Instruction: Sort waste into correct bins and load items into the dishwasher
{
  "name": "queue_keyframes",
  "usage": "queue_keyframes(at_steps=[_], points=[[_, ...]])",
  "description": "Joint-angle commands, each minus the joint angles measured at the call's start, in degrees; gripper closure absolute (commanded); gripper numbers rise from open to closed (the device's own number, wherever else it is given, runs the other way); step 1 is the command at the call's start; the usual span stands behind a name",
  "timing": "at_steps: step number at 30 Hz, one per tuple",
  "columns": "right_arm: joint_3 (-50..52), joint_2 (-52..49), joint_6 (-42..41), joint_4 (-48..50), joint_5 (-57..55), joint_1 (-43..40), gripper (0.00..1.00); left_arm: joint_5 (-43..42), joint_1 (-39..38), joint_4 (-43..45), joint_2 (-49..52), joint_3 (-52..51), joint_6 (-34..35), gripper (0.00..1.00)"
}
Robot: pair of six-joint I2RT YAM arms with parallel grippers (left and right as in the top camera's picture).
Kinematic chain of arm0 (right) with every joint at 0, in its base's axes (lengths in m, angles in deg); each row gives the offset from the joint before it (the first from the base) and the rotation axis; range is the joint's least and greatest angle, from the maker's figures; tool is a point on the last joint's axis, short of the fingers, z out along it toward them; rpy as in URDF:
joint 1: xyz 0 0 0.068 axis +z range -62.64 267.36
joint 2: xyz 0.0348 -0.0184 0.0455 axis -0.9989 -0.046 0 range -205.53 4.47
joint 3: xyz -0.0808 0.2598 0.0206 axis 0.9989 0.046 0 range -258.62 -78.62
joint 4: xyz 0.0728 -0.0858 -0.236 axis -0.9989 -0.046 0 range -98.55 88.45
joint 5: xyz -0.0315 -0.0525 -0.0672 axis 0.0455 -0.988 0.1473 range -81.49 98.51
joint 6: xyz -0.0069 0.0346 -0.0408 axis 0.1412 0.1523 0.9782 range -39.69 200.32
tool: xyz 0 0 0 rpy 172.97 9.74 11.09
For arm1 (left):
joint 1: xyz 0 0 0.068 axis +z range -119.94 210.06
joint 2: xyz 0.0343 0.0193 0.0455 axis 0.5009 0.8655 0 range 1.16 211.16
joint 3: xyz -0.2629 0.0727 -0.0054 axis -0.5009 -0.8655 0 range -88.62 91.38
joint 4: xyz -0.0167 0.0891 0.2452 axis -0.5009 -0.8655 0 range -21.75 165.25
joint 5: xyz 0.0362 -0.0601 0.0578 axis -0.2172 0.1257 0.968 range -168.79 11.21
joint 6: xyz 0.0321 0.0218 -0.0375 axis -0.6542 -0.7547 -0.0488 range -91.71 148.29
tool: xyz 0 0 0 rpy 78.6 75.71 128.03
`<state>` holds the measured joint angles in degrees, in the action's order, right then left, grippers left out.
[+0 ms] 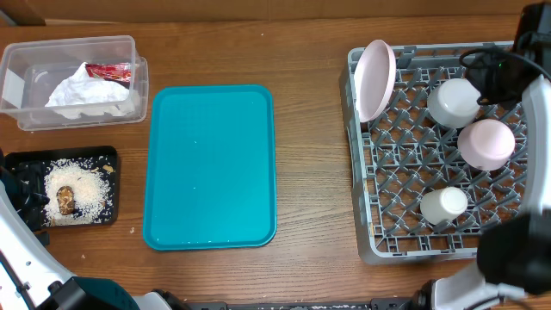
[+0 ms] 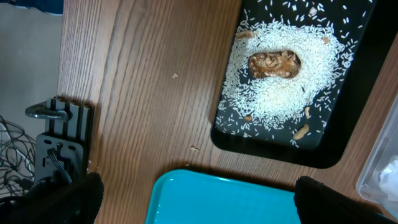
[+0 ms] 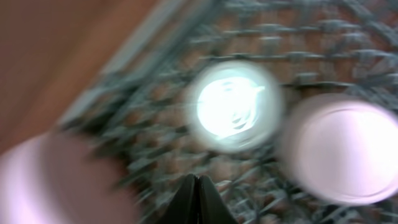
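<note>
The clear tub [image 1: 26, 60] at the back left holds the crumpled white napkin [image 1: 86, 93] and the red foil wrapper [image 1: 109, 71]. The black tray [image 1: 108, 157] holds the white rice scraps [image 2: 283, 93] and the brown lump [image 1: 65, 200]. The grey dish rack [image 1: 405, 164] at the right holds the large pale plate [image 1: 374, 77] on edge, a round pink dish [image 1: 486, 142], and two white round pieces [image 1: 452, 102] [image 1: 443, 205]. My left gripper [image 2: 199, 205] is open and empty over the teal tray's corner. My right gripper [image 3: 198, 199] is shut and empty above the rack; its view is blurred. The wooden stick is out of view.
The teal serving tray [image 1: 211, 168] lies bare in the middle of the wooden table. My right arm [image 1: 508, 69] hangs over the rack's back right corner. A clamp and cables [image 2: 59, 143] sit at the table's edge near my left arm.
</note>
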<state>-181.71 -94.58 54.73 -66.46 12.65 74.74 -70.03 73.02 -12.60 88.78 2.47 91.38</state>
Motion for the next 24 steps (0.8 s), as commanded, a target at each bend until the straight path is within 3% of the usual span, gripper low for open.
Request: queue_keyframes(at_steps=[1,4,5,7,8,17,24], points=[[-2.0,6.8,3.0,0.1,11.5,5.2,0.95,0.2,0.1,-0.1,0.1,-0.2,1.0,0.0],[-2.0,8.0,3.1,-1.0,14.1,11.1,0.84,0.2,0.1,-0.1,0.1,-0.2,1.0,0.0],[-2.0,8.0,3.1,-1.4,15.2,13.4,0.67,0.2,0.1,-0.1,0.1,-0.2,1.0,0.0],[-1.4,7.6,3.1,-1.4,17.6,18.1,0.07,0.2,0.1,-0.1,0.1,-0.2,1.0,0.0],[-0.9,7.2,3.1,-1.0,18.4,20.5,0.01,0.2,0.1,-0.1,0.1,-0.2,1.0,0.0],[1.5,-0.3,3.1,6.3,18.7,41.6,0.0,0.2,0.1,-0.1,0.1,-0.2,1.0,0.0],[1.5,-8.2,2.9,12.2,18.6,53.5,0.0,0.2,0.1,-0.1,0.1,-0.2,1.0,0.0]])
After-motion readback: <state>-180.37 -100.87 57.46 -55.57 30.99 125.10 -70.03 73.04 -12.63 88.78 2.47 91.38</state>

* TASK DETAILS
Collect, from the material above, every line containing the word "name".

* EXERCISE ANSWER
  "name": "queue_keyframes",
  "description": "Joint-angle commands, each minus the joint angles measured at the call's start, in degrees; gripper closure absolute (commanded); gripper numbers rise from open to closed (the device's own number, wherever else it is given, runs the other way); step 1 is the command at the call's start; the usual span stands behind a name",

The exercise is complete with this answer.